Таким образом Андерс навыуживал за несколько лет этой игры довольно объемный ворох жениных атрибутов – юбочек, платьев, туфелек, блузок, кофточек, свитеров, пальто, варежек – короче говоря, нарядов, которые он мог вспомнить с того времени, когда они вместе спаслись, – шляпок, шарфов (с конца сороковых их побывало у нее в изобилии! она обожала легкие длинные шарфы, так что они были самым трудным для Андерса «заданием»); он воскресил как-то шубу из серенького каракуля, хотя это как раз не составило труда: шуба за все эти годы была у жены одна и воспринималась тогда как нечто живое (даже заполучила имя: Grijsje); после нее жена стала носить только драповые пальто с меховыми воротниками. Андерс, улыбаясь, удивляясь себе, вспоминал даже ажурные чулочки, которые стоили кучу денег и покупались крайне редко, и конечно, рвались, и он ясно видел на некоторых из них (будто прозрачная стена времени явилась увеличительной линзой) даже поломку узора, резкую и уродливую, обусловленную вынужденной починкой.

Средств в их семье, начиная с пятидесятых, появилось достаточно (спасибо Америке, как с весьма двойственным чувством говорили окружающие), но, несмотря на это, жена с внешней легкостью переняла традиционную в их кругу скорбную и непреложную скуповатость, а потому (и, конечно, в силу природного дара) без каких-либо затруднений значительно усовершенствовала свои навыки в шитье, вязании, даже вышивании (проделывая эти чудеса домоустройства ловко, весело, виртуозно) – так что выглядела она, к гордости Андерса, как принцесса. Скромная, как принято в Королевстве, и оттого вдвойне прекрасная.

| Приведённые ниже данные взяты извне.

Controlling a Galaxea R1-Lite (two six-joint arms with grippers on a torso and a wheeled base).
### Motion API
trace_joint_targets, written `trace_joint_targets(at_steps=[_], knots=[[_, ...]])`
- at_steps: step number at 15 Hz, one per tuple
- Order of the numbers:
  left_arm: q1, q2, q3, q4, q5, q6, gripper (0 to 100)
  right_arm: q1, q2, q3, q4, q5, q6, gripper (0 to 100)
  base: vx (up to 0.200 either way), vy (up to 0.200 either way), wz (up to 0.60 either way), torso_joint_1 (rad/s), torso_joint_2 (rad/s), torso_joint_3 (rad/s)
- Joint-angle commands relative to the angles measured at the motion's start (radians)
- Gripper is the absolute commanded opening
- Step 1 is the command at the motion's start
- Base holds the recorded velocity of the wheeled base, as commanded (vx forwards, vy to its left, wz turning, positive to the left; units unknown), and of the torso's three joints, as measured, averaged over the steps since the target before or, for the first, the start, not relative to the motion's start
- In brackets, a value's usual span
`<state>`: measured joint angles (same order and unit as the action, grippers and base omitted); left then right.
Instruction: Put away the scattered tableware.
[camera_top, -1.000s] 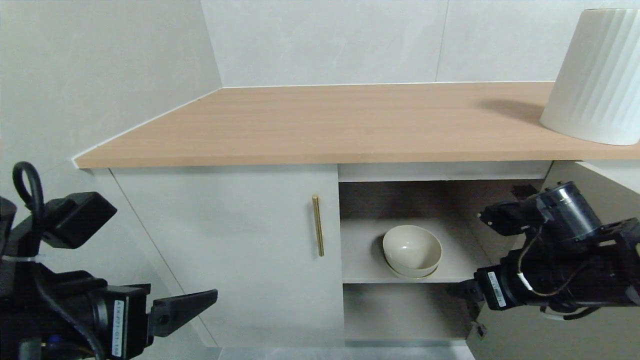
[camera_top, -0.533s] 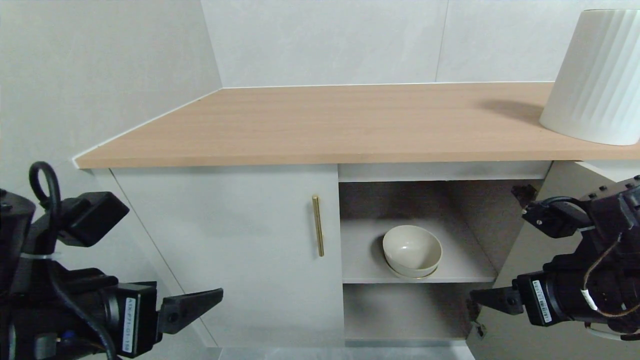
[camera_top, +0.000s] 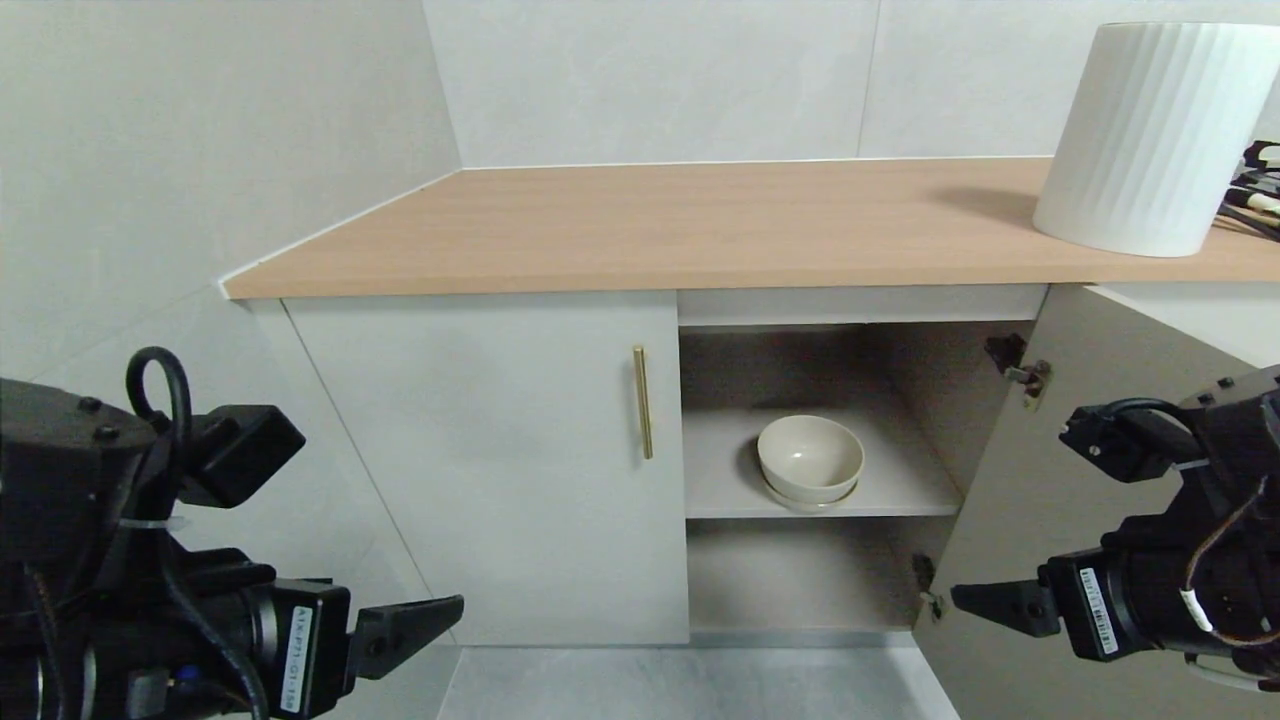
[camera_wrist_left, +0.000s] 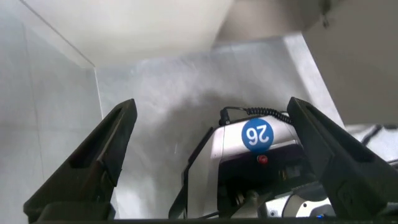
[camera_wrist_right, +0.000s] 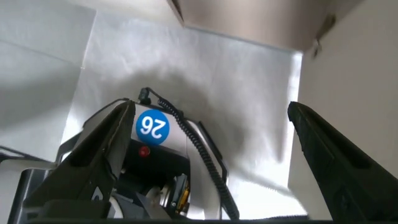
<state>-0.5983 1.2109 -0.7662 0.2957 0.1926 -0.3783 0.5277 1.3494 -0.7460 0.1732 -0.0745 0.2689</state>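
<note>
Bowl upright on upper shelf inside cabinet, right compartment, near shelf's front edge. Stacked on a flat dish with only the rim showing; plate or second bowl, cannot tell. Lower shelf beneath. Right door swung wide open, hinge on its inner face. Left door shut, gold handle vertical along its right edge, just beside the open compartment.

Left gripper: released, 2 fingers spread wide, holding nothing. Low at cabinet's left, in front of the shut door, well apart from bowl. Right gripper: released too, 2 fingers wide apart, empty. Low beside the open door, well apart from bowl. Both below upper-shelf level in head view.

Wood-toned counter on top of cabinet. White ribbed cylinder standing at its right end, cables just beside it. Pale tiled wall behind, grey floor in front of cabinet.
</note>
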Motion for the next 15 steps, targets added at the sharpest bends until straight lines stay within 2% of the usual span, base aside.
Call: trace_joint_targets(at_steps=[1,9,15], knots=[[0.000,0.006,0.001,0.000,0.001,-0.001,100,0.000,0.004,0.005,0.000,-0.001,0.000,100,-0.200,0.000,0.00,0.002,0.00,-0.002],[-0.001,0.006,0.002,0.002,0.001,-0.001,100,0.000,0.005,0.013,0.000,-0.001,0.000,100,-0.200,0.000,0.00,0.001,0.00,0.001],[-0.001,0.006,0.002,0.000,0.001,-0.001,100,0.000,0.005,0.016,0.000,-0.001,-0.002,100,0.000,0.000,0.00,0.000,0.00,0.000]])
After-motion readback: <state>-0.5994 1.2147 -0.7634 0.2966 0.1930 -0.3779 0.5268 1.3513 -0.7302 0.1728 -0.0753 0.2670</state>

Он наслаждался, вытаскивая из небытия – да, из полного, безнадежного, казалось бы, небытия – разнообразные, имевшие только ее запах, предметы; он научился восстанавливать их до таких мелочей, что отчетливо видел на ее одежках, скажем, двенадцатилетней давности не только фактуру самого материала, но мелкие особенности пуговиц, или плохо скрытые следы перелицовки (к примеру, на драповом пальто песочного цвета), или едва заметную потертость от узкого кожаного ремешка на платьице из темно-каштанового, в крупный рубчик, вельвета, или штапельные нити, еще торчавшие из клетчатого подола свежеподрубленной юбки.

16

Той ночью, в июне тысяча девятьсот пятьдесят шестого года, как раз после того, как они отметят одиннадцать лет со дня свадьбы, Андерсу придет богатый улов. Он неожиданно выудит из небытия темно-лиловую, в черных капроновых кружевах, шелковую camisole, привезенную им для жены из Марселя (это была одна из первых в его карьере деловая поездка за рубеж).

Но сразу вслед за тем, после такого, казалось бы, мирного начала, перевозбужденная память сыграет с ним жестокую шутку. Сначала ничего не подозревавший Андерс даже почувствует – не носом, но мозгом – запах этой французской camisole: легкий аромат ванили, лилии и гиацинта; жена, спиной к Андерсу, будет стоять перед трюмо, сняв с себя по его просьбе это платье, с узором и запахом анютиных глазок, малоуместное из-за большого выреза на груди, и, пока она так будет сначала стоять, а потом примется искать в платяном шкафу подходящую замену (Андерс в первые годы их супружества никак не мог привыкнуть, что ее платьица, блузки, юбочки – все это разнообразно-прелестнoe, капризноe, милое, женское – тесно, даже бок о бок, висит вместе – да, вместе с его вещами; часто, когда ее не было рядом, он открывал дверцы шкафа, садился напротив и, как деревенский дурачок, неотрывно любуясь, тихо смеялся), – пока она примется искать замену, Андерс, на экране памяти возьмется потихоньку – не как законный муж, а как гимназист, краснеющий от волнения подросток, – разглядывать ее точеную, словно не тронутую родами фигурку, – она, эта фигурка, будет обтянута лиловым, в черном кружеве, шелком, – вот жена энергично, с совещательным выражением повернет к нему голову, – густые, отливом в платину, гладкие волосы (снова отросшие после того, как она состригла косу), – гордые полудлинные волосы, своей упругой силой отщелкнув с затылка черепаховую заколку, тяжким шлемом спадут ей на плечи.